By Our Representative
Even as the ruling NDA government has been charging the opposition, especially Congress, for seeking to roadblock implementation of the Goods and Services Tax (GST) across India, facts suggest, Narendra Modi as Gujarat chief minister, and later his successor, Anandiben Patel, taken strong exception GST till December 2014.
The Gujarat government made a written submission as late as December 11, 2014, seven months after Modi became Prime Minister, before the empowered committee of finance ministers. It opposed the 122nd Constitutional Amendment Bill introduced by Finance Ministe Arun Jaitley on three grounds:
  • that GST Bill is an attack on fiscal autonomy of the state; 
  • that GST Bill will adverse impact state revenues, and the 122nd Constitutional Bill on GST brought by the Modi government does not address any of states’ concerns; and 
  • that the implementation of GST would cause severe loss to a manufacturing state like and affect the ‘Make-in-India programme’. 
The written submission said, “The states have time and again expressed their concerns … mainly about the fiscal autonomy and the adverse implications on the revenues of the state due to introduction of the GST regime.”
It stated, the new draft of the 122nd Constitutional Amendment Bill from the empowered committee failed to address “many of the concerns raised by the states have not been reflected in the draft”, adding, the states would “lose their fiscal autonomy”, in the same way as it happened after the introduction of the value added tax (VAT) in the place of sales tax.

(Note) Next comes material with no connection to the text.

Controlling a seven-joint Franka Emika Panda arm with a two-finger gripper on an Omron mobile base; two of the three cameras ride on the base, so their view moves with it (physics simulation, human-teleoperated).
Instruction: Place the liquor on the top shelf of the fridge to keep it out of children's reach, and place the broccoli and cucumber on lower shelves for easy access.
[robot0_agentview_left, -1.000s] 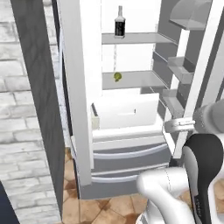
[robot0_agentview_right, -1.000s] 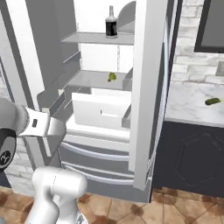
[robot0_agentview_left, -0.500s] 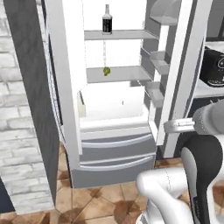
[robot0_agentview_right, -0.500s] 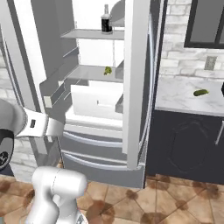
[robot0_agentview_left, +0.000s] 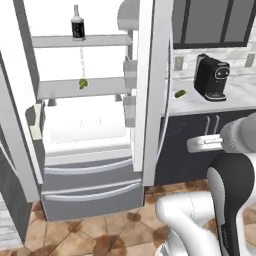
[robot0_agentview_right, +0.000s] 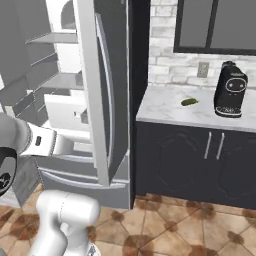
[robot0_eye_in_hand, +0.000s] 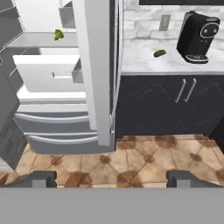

Recalling that the Prime Minister had launched “the Make in India campaign”, the state government pointed towards how would Gujarat particularly lose: “In the GST regime, the abolition of central sales tax (CST) and the implementation of the destination principle would result in severe losses to manufacturing states that are also net exporting states.”
This was a continuation of what Narendra Modi as Gujarat chief minister had been saying between 2007 and 2014 to numerous empowered committee meetings of state finance ministers. In each of them, the state government opposed the constitutional amendment comprising GST Bill, describing it as against “the federal spirit of Constitution” as also the “rights of states to fiscal autonomy”.
On August 4, 2010, the state government said that the “constitutional amendment has come at a time when consensus is lacking even within the empowered committee”, as it “fundamentally alters powers of the states to levy and collect indirect taxes.”
It added, “The power to determine rate of taxes is a basic function of legislative body like Parliament or, as the case may be, State Legislature. Article 265 very clearly states that no tax shall be levied or collected except by authority of law. Thus, provisions of proposed Article 279A runs counter to the existing provisions of Constitution.”
Disagreeing with “wide-ranging powers given to GST council”, the Modi government asserted, “These powers shall remain within legislative and administrative purview of State and cannot be ceded to the council as it will take away entire financial autonomy of the State.”
On September 20, 2010, it said, the “Gujarat government does not support the proposed constitutional amendment in its present form”, as it would “destablise balance source of revenue and duties between Centre and States and would adversely affect the financial health of states and deprive them of a very important means of governance.”
On October 29, 2010, it said, “The constitutional amendment in the present format put forth by the Government of India is not acceptable to Gujarat.” On February 11, 2011, the it said that “the new constitutional amendment draft proposed by the Government of India is retrograde in nature and completely against the tenets of fiscal federalism.”